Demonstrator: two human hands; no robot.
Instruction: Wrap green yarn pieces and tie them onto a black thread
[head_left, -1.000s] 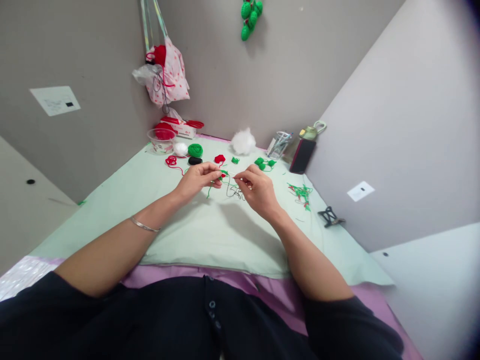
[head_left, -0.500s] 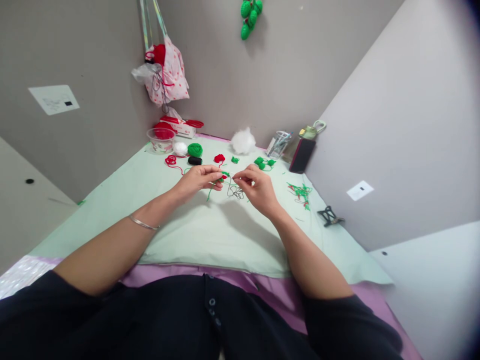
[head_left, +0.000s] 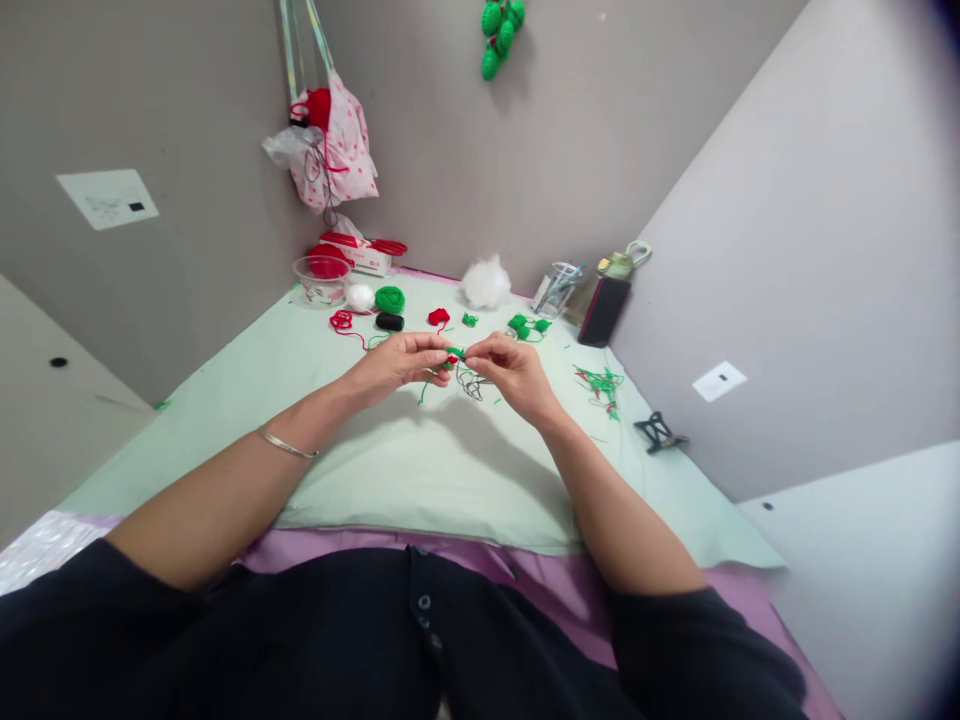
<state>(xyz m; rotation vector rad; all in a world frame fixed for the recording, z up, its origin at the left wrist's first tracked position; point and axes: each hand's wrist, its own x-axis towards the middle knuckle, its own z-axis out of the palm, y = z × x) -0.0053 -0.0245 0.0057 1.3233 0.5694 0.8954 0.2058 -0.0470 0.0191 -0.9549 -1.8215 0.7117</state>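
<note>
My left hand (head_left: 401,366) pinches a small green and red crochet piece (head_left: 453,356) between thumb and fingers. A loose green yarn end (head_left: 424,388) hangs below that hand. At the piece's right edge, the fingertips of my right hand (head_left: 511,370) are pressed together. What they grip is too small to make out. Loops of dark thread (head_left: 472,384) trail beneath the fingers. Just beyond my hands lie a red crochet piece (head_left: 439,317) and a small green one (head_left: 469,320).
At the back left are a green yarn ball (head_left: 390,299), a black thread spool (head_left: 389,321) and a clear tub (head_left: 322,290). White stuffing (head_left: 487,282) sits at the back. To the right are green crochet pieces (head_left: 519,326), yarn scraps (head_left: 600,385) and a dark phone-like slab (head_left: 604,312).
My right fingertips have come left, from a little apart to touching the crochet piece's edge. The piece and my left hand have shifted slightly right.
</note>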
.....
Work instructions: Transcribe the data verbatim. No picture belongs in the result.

Response to the exercise:
Demonstrator: two human hands; no robot.
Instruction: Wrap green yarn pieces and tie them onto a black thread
[head_left, -1.000s] 
[head_left, -0.500s] 
[head_left, +0.000s] 
<state>(xyz m; rotation vector rad; all in a world frame fixed for the recording, z up, its origin at the left wrist's first tracked position; point and axes: each hand's wrist, its own x-axis towards the middle knuckle, its own z-axis out of the palm, y = z × x) -0.0053 -0.0245 0.0057 1.3233 0.5694 0.8954 0.2058 -0.0470 0.0191 -0.9549 -1.8215 0.7117</state>
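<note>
My left hand (head_left: 401,366) pinches a small green and red crochet piece (head_left: 453,356) between thumb and fingers. A loose green yarn end (head_left: 424,388) hangs below that hand. At the piece's right edge, the fingertips of my right hand (head_left: 511,370) are pressed together. What they grip is too small to make out. Loops of dark thread (head_left: 472,384) trail beneath the fingers. Just beyond my hands lie a red crochet piece (head_left: 439,317) and a small green one (head_left: 469,320).
At the back left are a green yarn ball (head_left: 390,299), a black thread spool (head_left: 389,321) and a clear tub (head_left: 322,290). White stuffing (head_left: 487,282) sits at the back. To the right are green crochet pieces (head_left: 519,326), yarn scraps (head_left: 600,385) and a dark phone-like slab (head_left: 604,312).
My right fingertips have come left, from a little apart to touching the crochet piece's edge. The piece and my left hand have shifted slightly right.
</note>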

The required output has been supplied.